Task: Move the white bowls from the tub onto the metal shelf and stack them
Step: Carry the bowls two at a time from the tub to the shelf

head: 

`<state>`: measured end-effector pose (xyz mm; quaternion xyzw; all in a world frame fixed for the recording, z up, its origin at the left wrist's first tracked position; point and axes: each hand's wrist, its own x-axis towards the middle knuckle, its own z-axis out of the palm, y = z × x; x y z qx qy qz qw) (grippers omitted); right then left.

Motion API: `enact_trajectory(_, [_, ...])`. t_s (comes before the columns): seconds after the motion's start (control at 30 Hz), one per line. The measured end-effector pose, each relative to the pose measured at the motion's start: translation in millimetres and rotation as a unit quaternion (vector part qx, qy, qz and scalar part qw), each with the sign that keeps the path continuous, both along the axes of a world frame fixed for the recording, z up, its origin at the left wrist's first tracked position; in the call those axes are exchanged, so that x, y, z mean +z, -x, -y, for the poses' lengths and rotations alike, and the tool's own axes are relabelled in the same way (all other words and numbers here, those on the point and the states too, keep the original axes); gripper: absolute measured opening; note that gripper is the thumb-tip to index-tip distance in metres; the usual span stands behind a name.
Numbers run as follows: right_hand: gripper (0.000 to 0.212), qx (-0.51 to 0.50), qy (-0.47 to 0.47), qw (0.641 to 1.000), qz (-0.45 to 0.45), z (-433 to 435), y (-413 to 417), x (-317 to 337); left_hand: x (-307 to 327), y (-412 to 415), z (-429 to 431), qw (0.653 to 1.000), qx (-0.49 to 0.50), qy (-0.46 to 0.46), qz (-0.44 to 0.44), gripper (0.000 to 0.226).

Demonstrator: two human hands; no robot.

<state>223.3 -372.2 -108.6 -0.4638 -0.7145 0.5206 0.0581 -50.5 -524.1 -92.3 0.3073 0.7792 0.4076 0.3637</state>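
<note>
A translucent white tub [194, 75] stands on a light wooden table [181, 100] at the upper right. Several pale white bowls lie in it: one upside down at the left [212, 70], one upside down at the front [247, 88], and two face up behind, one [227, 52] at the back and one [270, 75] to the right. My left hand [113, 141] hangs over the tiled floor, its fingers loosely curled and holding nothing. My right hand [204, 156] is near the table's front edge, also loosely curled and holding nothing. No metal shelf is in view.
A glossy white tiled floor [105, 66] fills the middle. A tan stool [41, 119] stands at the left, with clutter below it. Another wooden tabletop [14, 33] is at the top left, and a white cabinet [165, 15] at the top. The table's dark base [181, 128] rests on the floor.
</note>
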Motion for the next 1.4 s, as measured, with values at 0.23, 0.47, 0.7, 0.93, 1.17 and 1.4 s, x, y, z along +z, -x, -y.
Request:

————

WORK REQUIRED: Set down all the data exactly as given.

ANSWER BELOW:
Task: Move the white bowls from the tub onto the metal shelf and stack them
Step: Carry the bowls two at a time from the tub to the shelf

head: 

`<state>`: measured end-effector pose (xyz mm; quaternion xyzw; all in a world frame fixed for the recording, z up, its origin at the left wrist's first tracked position; point and axes: each hand's wrist, its own x-axis towards the middle knuckle, its own z-axis out of the palm, y = z × x; x y z qx qy qz qw) (grippers omitted); right then left.

Motion API: `enact_trajectory(_, [_, ...])`. t_s (comes before the columns): seconds after the motion's start (control at 30 Hz), one per line. The measured end-effector pose, each relative to the pose measured at the motion's start: translation in millimetres and rotation as a unit quaternion (vector part qx, qy, qz and scalar part qw), each with the sign that keeps the path continuous, both along the axes of a world frame fixed for the recording, z up, its origin at the left wrist's first tracked position; in the call those axes are exchanged, so that x, y, z mean +z, -x, -y, for the poses' lengths and rotations alike, and the tool's own axes are relabelled in the same way (all other words and numbers here, those on the point and the states too, keep the original axes); gripper: absolute measured opening; note that gripper is the thumb-tip to index-tip distance in metres; the usual span stands behind a name.
Numbers run as follows: right_hand: gripper (0.000 to 0.212), qx (-0.51 to 0.50), qy (-0.47 to 0.47), qw (0.641 to 1.000), qz (-0.45 to 0.45), z (-433 to 435), y (-413 to 417), x (-317 to 337); left_hand: x (-307 to 327), y (-412 to 415), z (-429 to 431), qw (0.653 to 1.000), qx (-0.49 to 0.50), qy (-0.46 to 0.46), qz (-0.44 to 0.44), gripper (0.000 to 0.226).

Demonstrator: two human hands; no robot.

<state>223.3 -372.2 -108.6 -0.4638 -0.7145 0.5206 0.0581 -50.5 -524.1 -92.3 0.3073 0.7792 0.4076 0.3637</state>
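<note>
A translucent white tub [194, 75] stands on a light wooden table [181, 100] at the upper right. Several pale white bowls lie in it: one upside down at the left [212, 70], one upside down at the front [247, 88], and two face up behind, one [227, 52] at the back and one [270, 75] to the right. My left hand [113, 141] hangs over the tiled floor, its fingers loosely curled and holding nothing. My right hand [204, 156] is near the table's front edge, also loosely curled and holding nothing. No metal shelf is in view.
A glossy white tiled floor [105, 66] fills the middle. A tan stool [41, 119] stands at the left, with clutter below it. Another wooden tabletop [14, 33] is at the top left, and a white cabinet [165, 15] at the top. The table's dark base [181, 128] rests on the floor.
</note>
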Motion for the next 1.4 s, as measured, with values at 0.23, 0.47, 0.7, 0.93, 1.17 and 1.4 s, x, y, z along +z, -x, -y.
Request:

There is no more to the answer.